This is a principle that Bruce Lee got from Wing Chun.  A WC could probably explain it better.  The basic idea is that in the bai jong the elbow leads the body by about a fists distance.  If an opponent can push your elbow in further than that then he can disrupt your structure.  To prevent that one might use footwork to maintain structure or "running had" to flow around an opponents defense.


----------



## Ron Prather

"P.S. I could attend a seminar, get my "automatic apprentice instructorship" certificate and be listed at a certain website as an instructor. Would that make me ANY better? I doubt it!"

==I'm confused John. Are you dissing your own friend and instructor, Lamar Davis????


----------



## arnisador

> _Originally posted by jmdrake _
> 
> *The basic idea is that in the bai jong the elbow leads the body by about a fists distance.  If an opponent can push your elbow in further than that then he can disrupt your structure.  *



By coincidence, we did something very similar to this in class today out of hubbud but a name wasn't put to this particular idea. Thanks!


----------



## jmdrake

> _Originally posted by Ron Prather _
> 
> *"P.S. I could attend a seminar, get my "automatic apprentice instructorship" certificate and be listed at a certain website as an instructor. Would that make me ANY better? I doubt it!"
> 
> ==I'm confused John. Are you dissing your own friend and instructor, Lamar Davis???? *



No Ron.  Not even close!


----------



## jmdrake

> _Originally posted by arnisador _
> 
> *
> 
> By coincidence, we did something very similar to this in class today out of hubbud but a name wasn't put to this particular idea. Thanks! *



Hello arnisador,

Cool insight!  One of the things I like about JKD is the ability to look at martial arts ideas from different perspectives.  For example you can look at the "stop hit" from the Wing Chun or the fencing angle.  

Regards,

John M. Drake


----------



## IFAJKD

John: A few things and I will let it go. First Arnisador I am not being disrespectful but I do want this post to stand. This is the JKD area of this site and as such some things have to be addressed. Back to JOhn:

John it's people like you atat are the problem in JKD. You read something and can't see past a line. You assume conclusions drom statements and always in a way to support the fact that you are a fraud. Burton is incredibly qualified and although I am not sure why he said what he said, I can't say I trust your interpretation. Funny how you have attacked the following people, (I am sure you will contest this in your response)
Linda Lee 
John Little
Paul Vunak
Burton Richardson
Dan Inosanto

Obviously these people don't know what they are talking about. 
You attack Dan in a very subtle way but you attack him just the same.

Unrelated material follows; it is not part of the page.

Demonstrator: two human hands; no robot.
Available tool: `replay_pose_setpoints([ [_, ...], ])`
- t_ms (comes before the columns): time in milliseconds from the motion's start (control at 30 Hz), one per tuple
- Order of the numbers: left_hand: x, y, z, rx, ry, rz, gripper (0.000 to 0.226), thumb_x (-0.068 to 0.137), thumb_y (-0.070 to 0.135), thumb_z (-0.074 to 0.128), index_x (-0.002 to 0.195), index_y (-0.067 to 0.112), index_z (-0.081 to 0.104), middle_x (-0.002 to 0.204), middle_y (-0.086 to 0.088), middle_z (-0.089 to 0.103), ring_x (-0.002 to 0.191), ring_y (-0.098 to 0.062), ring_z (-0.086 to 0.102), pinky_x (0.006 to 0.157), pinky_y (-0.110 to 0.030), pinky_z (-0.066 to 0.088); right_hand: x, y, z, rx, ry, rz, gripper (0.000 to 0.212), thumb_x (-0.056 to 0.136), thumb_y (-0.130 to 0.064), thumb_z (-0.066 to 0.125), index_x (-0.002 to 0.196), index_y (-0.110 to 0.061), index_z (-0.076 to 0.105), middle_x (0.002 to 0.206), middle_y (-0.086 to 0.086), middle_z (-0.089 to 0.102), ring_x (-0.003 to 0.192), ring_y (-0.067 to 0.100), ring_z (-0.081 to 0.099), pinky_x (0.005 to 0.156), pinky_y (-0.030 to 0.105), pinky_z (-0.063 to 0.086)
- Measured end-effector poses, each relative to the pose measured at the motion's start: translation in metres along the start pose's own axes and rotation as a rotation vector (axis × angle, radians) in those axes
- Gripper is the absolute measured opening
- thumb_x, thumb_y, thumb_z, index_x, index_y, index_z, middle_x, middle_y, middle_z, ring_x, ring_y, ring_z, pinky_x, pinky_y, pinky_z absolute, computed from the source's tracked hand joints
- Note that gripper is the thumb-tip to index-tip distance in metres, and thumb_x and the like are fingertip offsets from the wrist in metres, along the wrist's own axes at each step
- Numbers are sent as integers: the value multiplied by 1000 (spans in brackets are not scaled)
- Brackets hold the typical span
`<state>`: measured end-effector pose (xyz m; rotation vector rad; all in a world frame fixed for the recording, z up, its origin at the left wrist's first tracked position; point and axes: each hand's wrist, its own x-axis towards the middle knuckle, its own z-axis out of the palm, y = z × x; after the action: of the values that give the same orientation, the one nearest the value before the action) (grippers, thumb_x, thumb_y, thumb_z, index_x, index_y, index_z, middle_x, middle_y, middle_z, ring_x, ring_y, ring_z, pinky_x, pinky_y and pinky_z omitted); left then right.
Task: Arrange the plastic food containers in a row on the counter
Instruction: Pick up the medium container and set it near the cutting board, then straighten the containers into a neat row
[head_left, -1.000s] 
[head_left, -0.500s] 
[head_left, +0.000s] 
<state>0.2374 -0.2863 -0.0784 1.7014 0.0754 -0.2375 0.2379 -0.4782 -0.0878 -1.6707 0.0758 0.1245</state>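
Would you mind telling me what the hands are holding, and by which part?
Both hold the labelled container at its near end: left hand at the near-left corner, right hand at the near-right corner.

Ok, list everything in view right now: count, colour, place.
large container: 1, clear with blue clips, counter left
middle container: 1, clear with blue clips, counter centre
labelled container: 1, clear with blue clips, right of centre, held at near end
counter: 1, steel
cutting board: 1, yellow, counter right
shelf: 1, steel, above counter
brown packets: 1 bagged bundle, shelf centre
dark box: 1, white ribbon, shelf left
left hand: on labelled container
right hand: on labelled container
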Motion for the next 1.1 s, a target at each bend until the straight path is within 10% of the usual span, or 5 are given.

Fact: Dan and Taky alone has the right to certify people in JKD. There is even some discussion that Taky was actually certified in Jun Fan and never in JKD. Not sure on that one as Dan is too humble to make it an issue. 

Fact: As much as you may take issue, Dan was the ONLY ONE allowed to teach after Bruce closed his schools. They closed in Dec of 69 and in Jan of 70 Dan opened his backyard up to those few students training at the time. Do you know who his students were. Dan Lee was one of Dan Inosanto's students ande had been since 1965. Dan as in L.A. Chinatown  school taught 95 % of the classes and Bruce taught the rest. 

Fact when Bruce changed to JKD from Jun Fan in 1966 more than the name changed. 

Fact: Bruce honored titles of respect and told many of it. It was classical training that he despised not formality. He also vauled credentials. 

Fact: Larmar Davis is certified by no one authorized to do so and as such neither are you. Lamar is a joke. You are simply "trying" to find facts to support your position of having no legitimate qualifications to teach anything related to JKD. 

Don't confuse the issue by hiding behind paper credentials or Bruce hated this or thaause fankly you are so messed up about all that and you will also teach BS stories and lame opinions  to people coming to this site for factual info.
Also don't muddy the water with OJKD vs JKDC crap. The OJKD people are legit as anyone JKDC. Providing they come from Taky or Dan. If they come from Dan they are JKD and JKD alone. There is no line between.

Now I know you don't care what I think but this is exactly the problem with people like you. You don't care. You just go out and teach and certify when you have no right to do so. Why don't you pursue a job as a surgeon. I'm sure you've watched enough of the Learning Channel. 
Give me a break. You and Lamar and the rest of your BS group are frauds and jokes who have been brained washed to the point that you can justify anything. 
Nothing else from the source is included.